And with gcc-m68k (not for amiga) 5.4.0
Code:

strcpy:
        move.l %a2,-(%sp)      |,
        move.l 8(%sp),%a0      | dst, dst
        move.l 12(%sp),%a2      | src, src
        move.l %a0,%a1  | dst, ivtmp.12
.L2:
        move.b (%a2)+,%d0      | MEM[base: src_8, offset: 4294967295B], D.1040
        move.b %d0,(%a1)+      | D.1040, MEM[base: _14, offset: 0B]
        jne .L2 |
        move.l %a0,%d0  |,
        move.l (%sp)+,%a2      |,
        rts

Can we see the relevant strcpy.s from 6.x please?
Thanks.

nogginthenog 18 January 2017 20:09

I don't have libnix built yet but GCC 6.2.1 produces this:

Code:

_strcpy:
        move.l a2,-(sp) |,
        move.l a0,d0    | dst, dst
        move.l a0,a2    | dst, ivtmp.11
.L2:
        move.b (a1)+,d1 | MEM[base: src_8, offset: 4294967295B], _9
        move.b d1,(a2)+ | _9, MEM[base: _14, offset: 0B]
        jne .L2 |
        move.l (sp)+,a2 |,
        rts


matthey 18 January 2017 21:15

Quote:

Originally Posted by nogginthenog (Post 1135693)
I don't have libnix built yet but GCC 6.2.1 produces this:

Code:

_strcpy:
        move.l a2,-(sp) |,
        move.l a0,d0    | dst, dst
        move.l a0,a2    | dst, ivtmp.11
.L2:
        move.b (a1)+,d1 | MEM[base: src_8, offset: 4294967295B], _9
        move.b d1,(a2)+ | _9, MEM[base: _14, offset: 0B]
        jne .L2 |
        move.l (sp)+,a2 |,
        rts


This is not using the AT&T ABI so is not comparable to what alkis posted. What option did you use to get it to pass arguments in registers?

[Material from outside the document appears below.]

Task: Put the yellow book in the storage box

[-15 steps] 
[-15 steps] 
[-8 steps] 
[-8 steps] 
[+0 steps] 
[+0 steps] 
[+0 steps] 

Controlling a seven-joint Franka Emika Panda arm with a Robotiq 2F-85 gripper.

The code is flawed of course (as usual with GCC) and should probably be the following using register arguments as above with a0=dst a1=src (inlining would be better where possible).

Code:

_strcpy:
        move.l a0,d0
.L2:
        move.b (a1)+,(a0)+
        jne .L2
        rts


nogginthenog 19 January 2017 13:15

Quote:

Originally Posted by matthey (Post 1135714)
This is not using the AT&T ABI so is not comparable to what alkis posted. What option did you use to get it to pass arguments in registers?

Same as alkis.

matthey 19 January 2017 17:49

Quote:

Originally Posted by matthey (Post 1135714)
This is not using the AT&T ABI so is not comparable to what alkis posted. What option did you use to get it to pass arguments in registers?

Quote:

Originally Posted by nogginthenog (Post 1135851)
Same as alkis.

Very strange that the AT&T (stack args) ABI would not be used, especially with the same options. The Amiga Geek Gadgets guys tried to introduce a more efficient ABI using registers in the unofficial Amiga GCC versions up to 3.4.0 (good idea but buggy in my experience as was the RTD support). The official GCC maintainers refused to consider anything but the AT&T ABI for the 68k, including customizable register arguments for functions, while they supported several ABIs for the x86/x86_64 for years (regparm and fastcall among a wide selection). No new ABI was introduced even for the ColdFire although the MOV3Q was introduced primarily for popping the arguments off the stack since RTD was removed (because RTD support was buggy in GCC?). I don't know if the failed support for the 68k/CF is because of incompetence or bias but probably some of both by the GCC developers and the 68k/CF developers.

alkis 19 January 2017 17:51

Quote:

Originally Posted by matthey (Post 1135714)
...
The code is flawed of course (as usual with GCC) ..

Are you taking a stand that C compilers are flawed in the amiga? :)

Or...what code does your favorite amiga c compiler produces???

matthey 19 January 2017 22:37

Quote:

Originally Posted by alkis (Post 1135942)
Are you taking a stand that C compilers are flawed in the amiga? :)

The code generation is flawed in comparison to what modern compilers are capable of.

Quote:

Originally Posted by alkis (Post 1135942)
Or...what code does your favorite amiga c compiler produces???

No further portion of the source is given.